The Subaru Telescope and the Twin Telescopes of the W. M. Keck Observatory peer at their surrounding from their perch above the clouds at Hawaii's Mauna Kea. Someday, we may install a telescope on the moon.

© Ed Darack/Science Faction/Corbis

Optical telescopes that offer game-changing views of stars, nebulae and exoplanets require just as much engineering ingenuity as dams, tunnels and bridges. For example, the primary mirror of the Subaru Telescope, which sits at the summit of Mauna Kea in Hawaii, has a diameter of 27 feet (8.2 meters) and weighs more than 25 tons. The structure supporting the optics and the enclosure surrounding the entire system rival any building in terms of complexity.

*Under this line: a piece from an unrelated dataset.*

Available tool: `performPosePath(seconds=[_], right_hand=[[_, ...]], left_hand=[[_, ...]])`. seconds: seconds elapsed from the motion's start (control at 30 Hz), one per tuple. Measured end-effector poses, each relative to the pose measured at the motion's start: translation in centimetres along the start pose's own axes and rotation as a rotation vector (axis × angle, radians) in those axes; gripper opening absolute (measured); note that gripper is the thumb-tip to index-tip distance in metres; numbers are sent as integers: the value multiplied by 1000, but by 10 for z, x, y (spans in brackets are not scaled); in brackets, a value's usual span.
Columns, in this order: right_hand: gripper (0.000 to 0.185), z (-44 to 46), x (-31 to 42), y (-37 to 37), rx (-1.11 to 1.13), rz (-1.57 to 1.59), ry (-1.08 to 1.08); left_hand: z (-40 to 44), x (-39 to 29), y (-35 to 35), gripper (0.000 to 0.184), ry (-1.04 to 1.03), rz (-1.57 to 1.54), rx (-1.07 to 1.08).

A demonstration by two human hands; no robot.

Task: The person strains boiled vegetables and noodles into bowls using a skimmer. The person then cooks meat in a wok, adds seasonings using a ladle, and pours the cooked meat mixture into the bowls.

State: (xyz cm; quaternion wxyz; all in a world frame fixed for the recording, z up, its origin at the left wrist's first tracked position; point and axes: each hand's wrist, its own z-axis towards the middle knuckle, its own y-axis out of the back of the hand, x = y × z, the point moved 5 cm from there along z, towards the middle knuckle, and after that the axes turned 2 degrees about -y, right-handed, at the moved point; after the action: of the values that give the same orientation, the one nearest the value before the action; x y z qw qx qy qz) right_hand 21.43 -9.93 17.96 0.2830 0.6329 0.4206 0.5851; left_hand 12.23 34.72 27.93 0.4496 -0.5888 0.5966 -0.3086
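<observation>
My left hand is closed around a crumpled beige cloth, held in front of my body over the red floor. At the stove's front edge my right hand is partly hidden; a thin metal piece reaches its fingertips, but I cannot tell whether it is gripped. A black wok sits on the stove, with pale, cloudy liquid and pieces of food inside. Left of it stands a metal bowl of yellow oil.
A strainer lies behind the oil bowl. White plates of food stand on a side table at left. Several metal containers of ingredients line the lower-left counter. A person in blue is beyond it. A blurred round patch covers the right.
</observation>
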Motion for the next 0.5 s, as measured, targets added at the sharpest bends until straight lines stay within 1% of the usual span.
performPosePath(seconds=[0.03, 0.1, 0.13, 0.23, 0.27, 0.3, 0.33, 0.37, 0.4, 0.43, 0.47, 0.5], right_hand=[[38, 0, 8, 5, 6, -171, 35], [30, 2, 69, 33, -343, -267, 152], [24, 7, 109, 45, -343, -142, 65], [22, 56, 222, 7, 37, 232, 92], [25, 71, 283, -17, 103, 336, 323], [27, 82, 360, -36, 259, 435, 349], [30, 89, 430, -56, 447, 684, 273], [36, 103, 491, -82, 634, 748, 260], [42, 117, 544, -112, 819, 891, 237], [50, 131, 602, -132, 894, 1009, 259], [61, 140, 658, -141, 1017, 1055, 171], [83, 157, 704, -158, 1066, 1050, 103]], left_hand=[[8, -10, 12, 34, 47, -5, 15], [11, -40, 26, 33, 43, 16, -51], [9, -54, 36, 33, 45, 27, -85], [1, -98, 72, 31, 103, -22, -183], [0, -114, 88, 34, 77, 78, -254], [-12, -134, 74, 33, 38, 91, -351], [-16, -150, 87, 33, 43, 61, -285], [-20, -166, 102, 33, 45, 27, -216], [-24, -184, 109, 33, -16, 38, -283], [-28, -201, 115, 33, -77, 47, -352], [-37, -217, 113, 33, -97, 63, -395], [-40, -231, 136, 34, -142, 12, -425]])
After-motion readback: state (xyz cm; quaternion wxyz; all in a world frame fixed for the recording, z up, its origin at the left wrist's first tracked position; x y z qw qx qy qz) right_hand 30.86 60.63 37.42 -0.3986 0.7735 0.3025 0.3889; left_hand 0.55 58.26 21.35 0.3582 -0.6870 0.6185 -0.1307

One of the biggest challenges with traditional telescopes is getting the mirror to the top of a mountain without breaking it. Then, once it's set up, astronomers must constantly tune the system to account for deformation caused by gravity, humidity and other environmental conditions. Liquid mirror telescopes, such as the University of British Columbia's Large Zenith Telescope (LZT), eliminate these problems. The LZT uses liquid mercury as its primary mirror, which can be poured at the site and can maintain a perfect parabolic shape as long as it rotates at a steady speed. It can reflect as much as 75 percent of incoming starlight -- and can do it at about one-fifth the cost of an optical telescope [source: Dorminey].

To date, the LZT holds the record as the largest quicksilver-spinning telescope in the world (it has a 6-meter/20-foot aperture), but India, Belgium and Canada are teaming up to build an even bigger model -- the International Liquid Mirror Telescope, which will do its stargazing from Devasthal Peak in northern India.